What needs to be done:
Scan the lines below for the word "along". Copy each line you find it in.

Supplied information:
=-=-=-=-=

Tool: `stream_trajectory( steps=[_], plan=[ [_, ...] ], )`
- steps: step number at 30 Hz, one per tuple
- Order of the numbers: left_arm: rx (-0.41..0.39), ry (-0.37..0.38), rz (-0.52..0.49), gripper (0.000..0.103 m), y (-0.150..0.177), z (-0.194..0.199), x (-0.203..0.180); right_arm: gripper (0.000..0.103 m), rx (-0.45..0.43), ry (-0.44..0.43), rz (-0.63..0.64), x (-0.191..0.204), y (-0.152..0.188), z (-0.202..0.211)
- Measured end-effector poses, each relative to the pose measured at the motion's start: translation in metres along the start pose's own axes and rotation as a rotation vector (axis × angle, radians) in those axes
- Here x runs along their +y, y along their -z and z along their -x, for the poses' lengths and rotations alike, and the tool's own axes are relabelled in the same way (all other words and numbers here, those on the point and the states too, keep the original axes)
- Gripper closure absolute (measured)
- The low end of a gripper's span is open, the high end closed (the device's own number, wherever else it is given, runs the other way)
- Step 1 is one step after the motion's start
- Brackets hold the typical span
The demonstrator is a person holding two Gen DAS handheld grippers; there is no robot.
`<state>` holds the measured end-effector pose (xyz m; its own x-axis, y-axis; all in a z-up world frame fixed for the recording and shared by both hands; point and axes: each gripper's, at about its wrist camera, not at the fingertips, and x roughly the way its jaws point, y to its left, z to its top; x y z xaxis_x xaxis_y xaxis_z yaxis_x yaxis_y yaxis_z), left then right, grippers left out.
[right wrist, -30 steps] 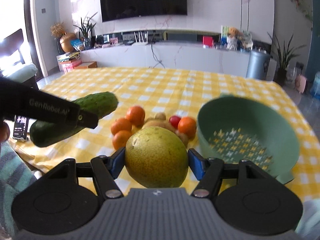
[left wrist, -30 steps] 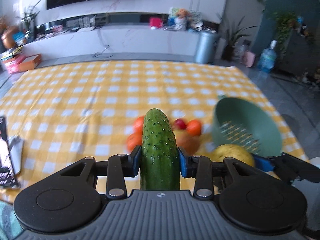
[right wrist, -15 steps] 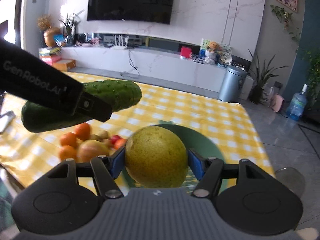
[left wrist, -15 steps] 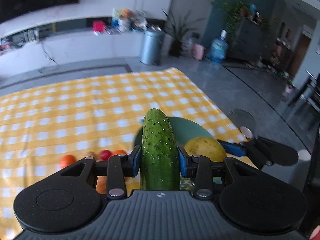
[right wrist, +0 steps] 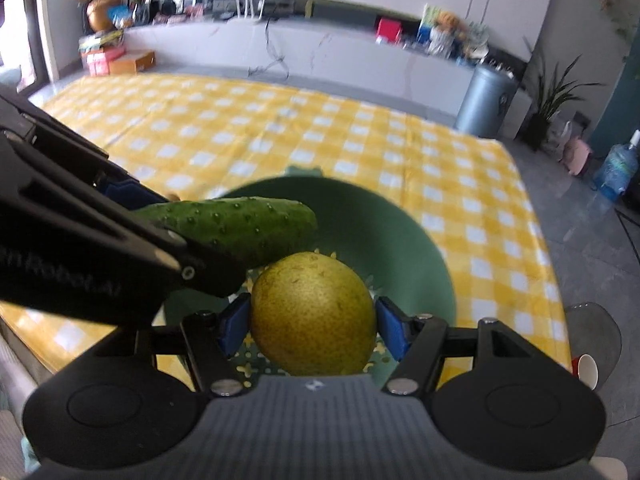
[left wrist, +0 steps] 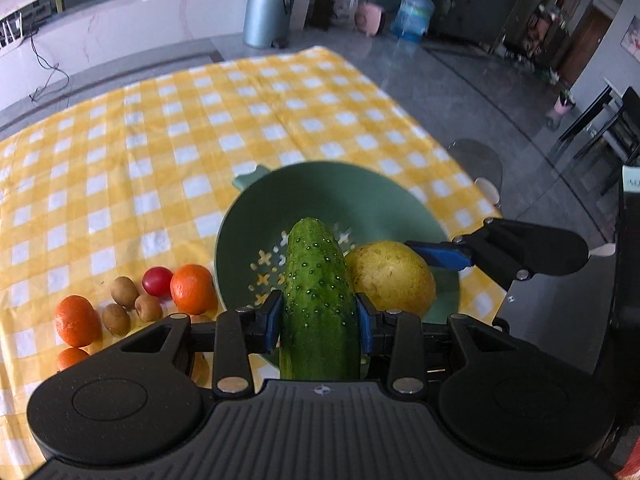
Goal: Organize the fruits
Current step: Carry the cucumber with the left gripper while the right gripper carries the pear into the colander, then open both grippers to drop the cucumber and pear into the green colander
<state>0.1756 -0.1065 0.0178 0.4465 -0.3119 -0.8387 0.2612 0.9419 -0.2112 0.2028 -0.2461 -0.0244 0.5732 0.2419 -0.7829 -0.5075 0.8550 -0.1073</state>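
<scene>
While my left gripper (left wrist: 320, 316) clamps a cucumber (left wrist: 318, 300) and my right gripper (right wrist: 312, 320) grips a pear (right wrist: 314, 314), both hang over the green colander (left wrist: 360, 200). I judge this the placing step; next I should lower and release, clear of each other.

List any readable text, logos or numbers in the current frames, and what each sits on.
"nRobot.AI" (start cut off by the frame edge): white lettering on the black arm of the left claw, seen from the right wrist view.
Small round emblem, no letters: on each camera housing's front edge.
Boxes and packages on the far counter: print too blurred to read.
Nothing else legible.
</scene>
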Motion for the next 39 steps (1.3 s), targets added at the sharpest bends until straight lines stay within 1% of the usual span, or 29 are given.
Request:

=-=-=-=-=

Task solution:
- Measured end-effector poses, each relative to the pose measured at the motion's start: translation in metres along the start pose's own axes and rotation as a rotation vector (axis × angle, radians) in those axes
- Here x runs along their +y, y along their -z and z along their -x, for the poses' lengths and rotations alike, and the tool's own axes are relabelled in the same way (all other words and numbers here, those on the point and the states too, keep the original axes)

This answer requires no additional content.